Orthogonal Superposition Rheometry of soft core-shell microgels

TL;DR

This study uses Orthogonal Superposition Rheometry to analyze flow mechanisms in jammed soft microgels, revealing similarities with hard spheres and the influence of volume fraction on shear-induced relaxation.

Contribution

It introduces a novel application of OSR to probe the viscoelastic spectra of jammed microgels during flow, linking microscopic yielding to structural relaxation.

Findings

Microgels exhibit shear-induced structural relaxation similar to hard spheres.

The crossover frequency depends on shear rate and volume fraction.

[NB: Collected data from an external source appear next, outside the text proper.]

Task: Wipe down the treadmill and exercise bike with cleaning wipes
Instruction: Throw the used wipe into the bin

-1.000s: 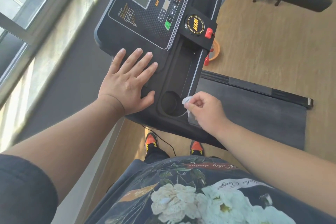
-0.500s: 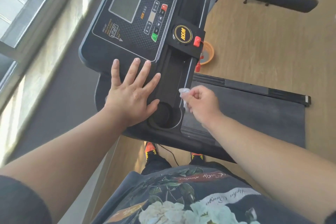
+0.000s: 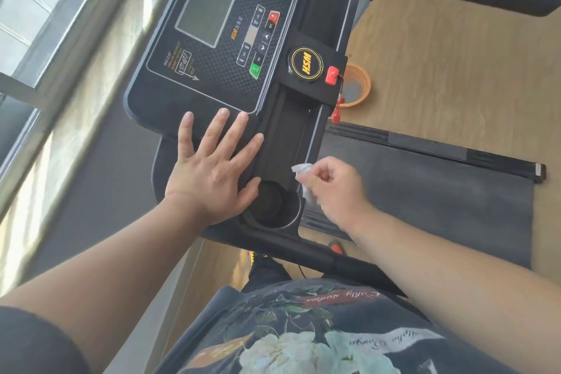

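Wipe (image 3: 304, 181), small, crumpled, white, sits pinched in the right hand (image 3: 335, 191), grip curled tight round it, pressed on the treadmill console (image 3: 230, 48) rim just beside the near cup holder (image 3: 270, 205). Left hand (image 3: 212, 167) lies flat, fingers spread, bracing the console at 9 o'clock of the wipe. Tray channel (image 3: 291, 130) runs long toward 12 o'clock from the grip, so right hand is nearer; prob next stroke goes that way. Bike not in view.

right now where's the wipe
In the head view, the wipe is pinched in the right hand, against the console's right edge beside the near cup holder.
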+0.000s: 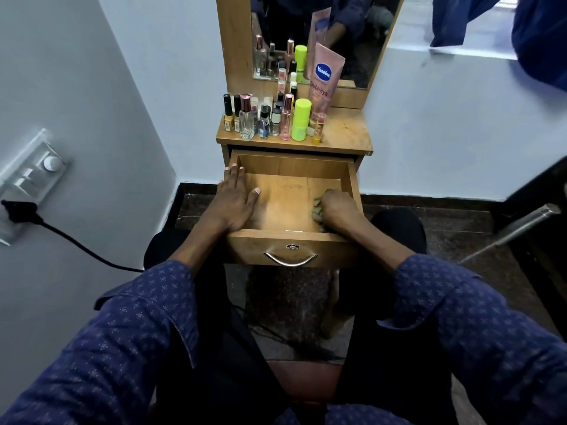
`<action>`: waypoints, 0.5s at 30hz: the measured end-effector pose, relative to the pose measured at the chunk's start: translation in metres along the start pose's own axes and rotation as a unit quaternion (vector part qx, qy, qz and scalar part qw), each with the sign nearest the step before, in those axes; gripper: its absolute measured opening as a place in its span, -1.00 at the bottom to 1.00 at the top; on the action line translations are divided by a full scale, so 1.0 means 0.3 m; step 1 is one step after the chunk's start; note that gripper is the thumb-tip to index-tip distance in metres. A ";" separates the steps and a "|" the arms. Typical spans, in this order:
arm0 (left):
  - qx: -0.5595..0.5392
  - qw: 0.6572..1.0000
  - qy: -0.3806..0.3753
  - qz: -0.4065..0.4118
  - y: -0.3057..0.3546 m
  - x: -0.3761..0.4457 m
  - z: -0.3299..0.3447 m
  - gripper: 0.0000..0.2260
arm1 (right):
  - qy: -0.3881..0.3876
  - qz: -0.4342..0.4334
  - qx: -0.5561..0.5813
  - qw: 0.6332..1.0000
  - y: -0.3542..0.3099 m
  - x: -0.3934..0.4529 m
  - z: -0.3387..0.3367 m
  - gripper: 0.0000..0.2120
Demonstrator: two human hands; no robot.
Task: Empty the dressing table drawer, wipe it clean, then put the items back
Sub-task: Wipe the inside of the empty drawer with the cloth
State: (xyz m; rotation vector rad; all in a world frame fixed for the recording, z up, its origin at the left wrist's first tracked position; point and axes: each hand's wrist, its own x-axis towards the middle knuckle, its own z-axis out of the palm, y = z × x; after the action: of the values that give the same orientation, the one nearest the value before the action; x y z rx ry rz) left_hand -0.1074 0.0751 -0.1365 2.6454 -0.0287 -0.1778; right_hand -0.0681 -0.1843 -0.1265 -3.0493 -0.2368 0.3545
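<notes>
The drawer [291,182] is pulled out from under the top of the dressing table [346,130], a shallow box of honey-coloured wood laminate with a smooth, faintly glossy floor that is bare apart from the hands. A crumpled greyish cloth [316,211] is gripped in the right hand [336,207], whose fingers are curled tightly over it against the floor near the front right corner. The left hand [234,200] is laid flat with straight, spread fingers along the left wall of the drawer, the thumb held out over the floor. On the front panel a curved metal handle [290,260] is seen below a small round lock [292,247].

The emptied items are stood on the table top, crowded at its left — nail polish bottles [228,116] with black caps, a clear glass perfume bottle [247,118], a lime-green cylindrical stick [300,119] and a tall pink Vaseline tube [323,78] leaned against the wood-framed mirror [356,41].

Both forearms are covered in dark blue patterned sleeves [147,317]. On the pale wall at left a switch plate [29,179] is mounted, with a black plug and cable [61,233] trailing from it.
</notes>
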 end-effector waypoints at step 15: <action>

Good agreement with Kramers-Kronig relations was observed.

Abstract

The mechanisms of flow in suspensions of soft particles above the glass-transition volume fraction and in the jammed state were probed using Orthogonal Superposition Rheometry (OSR). A small amplitude oscillatory shear flow is superimposed orthogonally onto a steady shear flow, which allows monitoring the viscoelastic spectra of sheared jammed core-shell microgels during flow. The characteristic crossover frequency {\omega}c, deduced from the viscoelastic spectrum, provides information about the shear induced structural relaxation time, which is connected to the microscopic yielding mechanism of cage breaking. The shear rate evolution of the crossover frequency is used to achieve a superposition of all spectra and get a better insight of the flow mechanism. Despite their inherent softness, the hybrid core-shell microgels exhibit similarities with hard sphere-like flow behavior, with the main difference that for the microgels the transition from a glassy to a jammed state introduces a volume fraction dependence of the scaling of {\omega}c with shear rate. We further check the application of the Kramers-Kronig relations on the experimental low strain amplitude OSR data finding a good agreement. Finally, the low frequency response at high strain rates was investigated with open bottom cell geometry and instrumental limits were identified. Based on these limits, we discuss previous OSR data and findings in repulsive and attractive colloidal glasses, and compared them with the current soft particle gels.